___ Information shown ___

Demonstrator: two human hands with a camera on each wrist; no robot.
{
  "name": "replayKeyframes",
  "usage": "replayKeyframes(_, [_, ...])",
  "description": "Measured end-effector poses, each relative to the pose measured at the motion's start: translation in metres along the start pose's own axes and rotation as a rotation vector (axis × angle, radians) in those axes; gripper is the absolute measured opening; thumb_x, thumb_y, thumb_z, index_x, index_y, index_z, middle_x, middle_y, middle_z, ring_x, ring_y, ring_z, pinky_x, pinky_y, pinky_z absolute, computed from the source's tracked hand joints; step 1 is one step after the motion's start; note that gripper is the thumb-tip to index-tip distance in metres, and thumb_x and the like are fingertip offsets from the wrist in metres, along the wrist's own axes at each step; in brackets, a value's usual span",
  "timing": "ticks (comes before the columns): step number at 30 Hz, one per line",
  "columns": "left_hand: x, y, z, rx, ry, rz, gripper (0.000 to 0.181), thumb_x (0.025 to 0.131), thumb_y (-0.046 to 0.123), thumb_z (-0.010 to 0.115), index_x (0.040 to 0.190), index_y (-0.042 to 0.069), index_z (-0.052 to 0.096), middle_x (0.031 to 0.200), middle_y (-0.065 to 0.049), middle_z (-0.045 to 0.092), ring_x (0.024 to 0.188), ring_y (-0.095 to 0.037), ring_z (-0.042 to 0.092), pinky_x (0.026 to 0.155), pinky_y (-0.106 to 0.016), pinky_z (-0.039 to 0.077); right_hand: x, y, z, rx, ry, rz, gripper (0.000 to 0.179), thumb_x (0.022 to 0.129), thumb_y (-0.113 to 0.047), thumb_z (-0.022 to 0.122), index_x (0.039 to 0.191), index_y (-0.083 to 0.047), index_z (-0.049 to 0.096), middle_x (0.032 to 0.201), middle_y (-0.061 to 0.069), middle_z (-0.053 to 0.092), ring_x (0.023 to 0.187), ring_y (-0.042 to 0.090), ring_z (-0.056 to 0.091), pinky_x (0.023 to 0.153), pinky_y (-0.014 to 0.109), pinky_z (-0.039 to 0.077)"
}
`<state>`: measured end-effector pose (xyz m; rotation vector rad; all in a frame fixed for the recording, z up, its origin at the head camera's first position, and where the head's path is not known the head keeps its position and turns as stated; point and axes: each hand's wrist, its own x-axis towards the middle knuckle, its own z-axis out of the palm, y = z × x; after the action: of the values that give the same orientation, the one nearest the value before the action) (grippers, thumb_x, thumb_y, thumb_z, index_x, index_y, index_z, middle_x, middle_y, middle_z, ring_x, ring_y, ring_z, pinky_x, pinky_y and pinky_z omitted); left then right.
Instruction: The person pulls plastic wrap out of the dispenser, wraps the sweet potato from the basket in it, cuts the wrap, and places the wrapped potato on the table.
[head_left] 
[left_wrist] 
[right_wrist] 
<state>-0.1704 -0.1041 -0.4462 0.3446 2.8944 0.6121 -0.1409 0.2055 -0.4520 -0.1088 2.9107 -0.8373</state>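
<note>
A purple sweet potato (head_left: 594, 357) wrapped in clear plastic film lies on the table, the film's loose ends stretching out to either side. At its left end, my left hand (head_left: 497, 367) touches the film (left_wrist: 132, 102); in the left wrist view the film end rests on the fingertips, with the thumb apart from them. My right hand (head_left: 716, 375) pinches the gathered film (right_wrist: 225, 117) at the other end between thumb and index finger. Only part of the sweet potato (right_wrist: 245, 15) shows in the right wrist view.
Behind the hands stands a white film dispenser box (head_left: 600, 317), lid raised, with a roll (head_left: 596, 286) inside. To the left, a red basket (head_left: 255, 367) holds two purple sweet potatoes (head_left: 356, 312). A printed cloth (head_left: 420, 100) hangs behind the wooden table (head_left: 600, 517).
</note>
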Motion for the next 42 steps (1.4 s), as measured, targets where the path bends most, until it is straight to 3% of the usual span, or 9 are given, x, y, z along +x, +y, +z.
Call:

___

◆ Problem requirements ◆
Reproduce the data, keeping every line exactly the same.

◆ Result for this task ◆
Demonstrator: two human hands with a camera on each wrist; no robot.
{
  "name": "replayKeyframes",
  "usage": "replayKeyframes(_, [_, ...])",
  "description": "Measured end-effector poses, each relative to the pose measured at the motion's start: translation in metres along the start pose's own axes and rotation as a rotation vector (axis × angle, radians) in those axes; gripper is the absolute measured opening; thumb_x, thumb_y, thumb_z, index_x, index_y, index_z, middle_x, middle_y, middle_z, ring_x, ring_y, ring_z, pinky_x, pinky_y, pinky_z absolute, computed from the source's tracked hand joints; step 1 is one step after the motion's start; note that gripper is the thumb-tip to index-tip distance in metres, and thumb_x and the like are fingertip offsets from the wrist in metres, along the wrist's own axes at each step; in brackets, a value's usual span",
  "timing": "ticks (comes before the columns): step number at 30 Hz, one per line",
  "columns": "left_hand: x, y, z, rx, ry, rz, gripper (0.000 to 0.181), thumb_x (0.025 to 0.131), thumb_y (-0.046 to 0.123), thumb_z (-0.010 to 0.115), index_x (0.040 to 0.190), index_y (-0.042 to 0.069), index_z (-0.052 to 0.096), middle_x (0.031 to 0.200), middle_y (-0.065 to 0.049), middle_z (-0.045 to 0.092), ring_x (0.024 to 0.188), ring_y (-0.095 to 0.037), ring_z (-0.042 to 0.092), pinky_x (0.026 to 0.155), pinky_y (-0.106 to 0.016), pinky_z (-0.039 to 0.077); right_hand: x, y, z, rx, ry, rz, gripper (0.000 to 0.179), thumb_x (0.022 to 0.129), thumb_y (-0.113 to 0.047), thumb_z (-0.022 to 0.122), index_x (0.039 to 0.191), index_y (-0.083 to 0.047), index_z (-0.049 to 0.096), middle_x (0.032 to 0.201), middle_y (-0.061 to 0.069), middle_z (-0.053 to 0.092), ring_x (0.023 to 0.187), ring_y (-0.042 to 0.090), ring_z (-0.056 to 0.091), pinky_x (0.023 to 0.153), pinky_y (-0.014 to 0.109), pinky_z (-0.039 to 0.077)"
}
`<state>`: measured end-effector pose (xyz m; rotation vector rad; all in a frame fixed for the recording, z up, its origin at the head camera's first position, and where the head's path is not known the head keeps its position and turns as stated; point and axes: each hand's wrist, its own x-axis towards the middle knuckle, its own z-axis out of the palm, y = z × x; after the action: of the values that give the same orientation, the one nearest the value before the action) (grippers, thumb_x, thumb_y, thumb_z, index_x, index_y, index_z, middle_x, middle_y, middle_z, ring_x, ring_y, ring_z, pinky_x, pinky_y and pinky_z omitted); left then right.
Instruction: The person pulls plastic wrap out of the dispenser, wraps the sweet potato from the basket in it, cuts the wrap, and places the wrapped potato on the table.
[head_left] 
[left_wrist] 
[right_wrist] 
<state>-0.1704 -0.1041 -0.4462 0.3446 2.8944 0.6121 -0.1409 0.2055 -0.4520 -0.1088 2.9107 -0.8373</state>
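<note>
A purple sweet potato (head_left: 594, 357) wrapped in clear plastic film lies on the table, the film's loose ends stretching out to either side. At its left end, my left hand (head_left: 497, 367) touches the film (left_wrist: 132, 102); in the left wrist view the film end rests on the fingertips, with the thumb apart from them. My right hand (head_left: 716, 375) pinches the gathered film (right_wrist: 225, 117) at the other end between thumb and index finger. Only part of the sweet potato (right_wrist: 245, 15) shows in the right wrist view.
Behind the hands stands a white film dispenser box (head_left: 600, 317), lid raised, with a roll (head_left: 596, 286) inside. To the left, a red basket (head_left: 255, 367) holds two purple sweet potatoes (head_left: 356, 312). A printed cloth (head_left: 420, 100) hangs behind the wooden table (head_left: 600, 517).
</note>
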Motion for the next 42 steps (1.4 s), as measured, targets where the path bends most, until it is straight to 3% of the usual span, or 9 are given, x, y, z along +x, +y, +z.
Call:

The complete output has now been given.